# A Three-Dimensional Stacked-Chip Star-Wiring Interconnection for a Digital Noise-Free and Low-Jitter I/O Clock Distribution Network

Chunghyun Ryu, Daehyun Chung, Choonheung Lee, Jinhan Kim, Kicheol Bae, Jiheon Yu, Seungjae Lee, and Joungho Kim

Abstract-Cascaded repeaters are indispensable circuit elements in conventional on-chip clock distribution networks due to heavy loss characteristics of on-chip global interconnections. However, cascaded repeaters cause significant jitter and skew problems in clock distribution networks when they are affected by power supply switching noise generated by digital logic blocks located on the same die.
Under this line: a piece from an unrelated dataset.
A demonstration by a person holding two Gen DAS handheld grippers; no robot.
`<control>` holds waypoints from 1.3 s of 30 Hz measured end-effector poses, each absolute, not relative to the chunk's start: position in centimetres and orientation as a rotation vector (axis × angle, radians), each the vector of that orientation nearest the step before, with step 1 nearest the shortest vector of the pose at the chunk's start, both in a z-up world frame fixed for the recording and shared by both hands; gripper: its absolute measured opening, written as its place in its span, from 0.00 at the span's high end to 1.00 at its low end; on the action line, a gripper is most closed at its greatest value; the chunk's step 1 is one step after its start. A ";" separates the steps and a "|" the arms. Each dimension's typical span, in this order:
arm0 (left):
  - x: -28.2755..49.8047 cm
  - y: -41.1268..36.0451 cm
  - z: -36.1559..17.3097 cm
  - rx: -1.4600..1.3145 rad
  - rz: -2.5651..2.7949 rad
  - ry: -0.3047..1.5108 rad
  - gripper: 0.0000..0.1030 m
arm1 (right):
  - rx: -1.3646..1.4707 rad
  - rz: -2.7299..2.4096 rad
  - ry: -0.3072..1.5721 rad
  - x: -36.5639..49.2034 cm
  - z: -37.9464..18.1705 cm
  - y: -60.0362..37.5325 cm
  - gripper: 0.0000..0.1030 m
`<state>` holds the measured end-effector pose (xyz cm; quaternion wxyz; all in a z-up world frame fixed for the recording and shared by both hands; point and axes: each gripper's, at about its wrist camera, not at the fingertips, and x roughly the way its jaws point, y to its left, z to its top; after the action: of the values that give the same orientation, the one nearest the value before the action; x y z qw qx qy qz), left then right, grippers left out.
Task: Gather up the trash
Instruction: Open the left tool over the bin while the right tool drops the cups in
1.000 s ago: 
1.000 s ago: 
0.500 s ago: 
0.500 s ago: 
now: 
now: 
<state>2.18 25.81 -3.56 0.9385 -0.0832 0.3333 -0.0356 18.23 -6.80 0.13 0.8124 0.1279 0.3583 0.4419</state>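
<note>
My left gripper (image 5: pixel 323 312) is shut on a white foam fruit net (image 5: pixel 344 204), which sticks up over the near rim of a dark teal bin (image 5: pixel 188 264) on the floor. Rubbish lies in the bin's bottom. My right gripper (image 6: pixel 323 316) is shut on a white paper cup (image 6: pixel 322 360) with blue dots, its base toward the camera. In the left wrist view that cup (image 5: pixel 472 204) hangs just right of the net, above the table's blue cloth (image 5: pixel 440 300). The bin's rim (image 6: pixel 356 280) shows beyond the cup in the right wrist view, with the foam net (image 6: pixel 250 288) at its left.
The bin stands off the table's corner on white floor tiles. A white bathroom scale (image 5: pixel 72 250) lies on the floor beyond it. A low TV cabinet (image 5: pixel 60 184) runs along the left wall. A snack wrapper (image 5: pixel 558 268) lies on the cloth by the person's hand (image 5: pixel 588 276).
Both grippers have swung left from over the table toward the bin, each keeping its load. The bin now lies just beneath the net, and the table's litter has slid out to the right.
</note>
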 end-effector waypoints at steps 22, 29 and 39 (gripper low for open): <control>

In this letter, we present a new three-dimensional (3-D) stacked-chip star-wiring interconnection scheme to make a clock distribution network free from both on-chip and package-level power supply noise coupling. The proposed clock distribution scheme provides an extremely low-jitter and low-skew clock signal by replacing the cascaded repeaters with lossless star-wiring interconnections on a 3-D stacked-chip package. We have demonstrated a 500-MHz input/output (I/O) clock delivery with 34-ps peak-to-peak jitter and a skew of 11 ps, while a conventional I/O clock scheme exhibited a 146-ps peak-to-peak jitter and a 177-ps skew in the same power supply noise environment.

Index Terms—Low-jitter clock, low-skew clock, noise coupling, power supply noise, repeater, three-dimensional (3-D) stacked-chip star-wiring clock distribution.

### I. INTRODUCTION

In CONVENTIONAL on-chip input/output (I/O) clock distribution schemes, a series of cascaded repeaters is essential to overcome the increase in high-frequency clock signal loss in global on-chip interconnections [1]. However, cascaded repeaters are a source of unacceptable clock jitter and skew when they operate in an excessive on-chip power supply noise environment caused by on-chip digital switching currents [2]. An alternative solution, termed a "chip-package hybrid clock distribution scheme," has been demonstrated to solve the clock noise issues caused by on-chip global interconnections and repeaters using lossless package-level interconnections on a ball grid array (BGA) substrate. This method noticeably reduced clock jitter and delay [3]. However, the clock traces routed on the lossless BGA package layer can suffer from high-frequency noise coupling from the power/ground plane

Manuscript received April 30, 2006; revised July 26, 2006. This work was supported by the Center for Electronic Packaging Materials (ERC), MOST/KOSEF and the Joint Laboratory program for CEPM-Fraunhofer IZM under Grants R11-2000-085-07001-0 and R11-2000-085-00001-0.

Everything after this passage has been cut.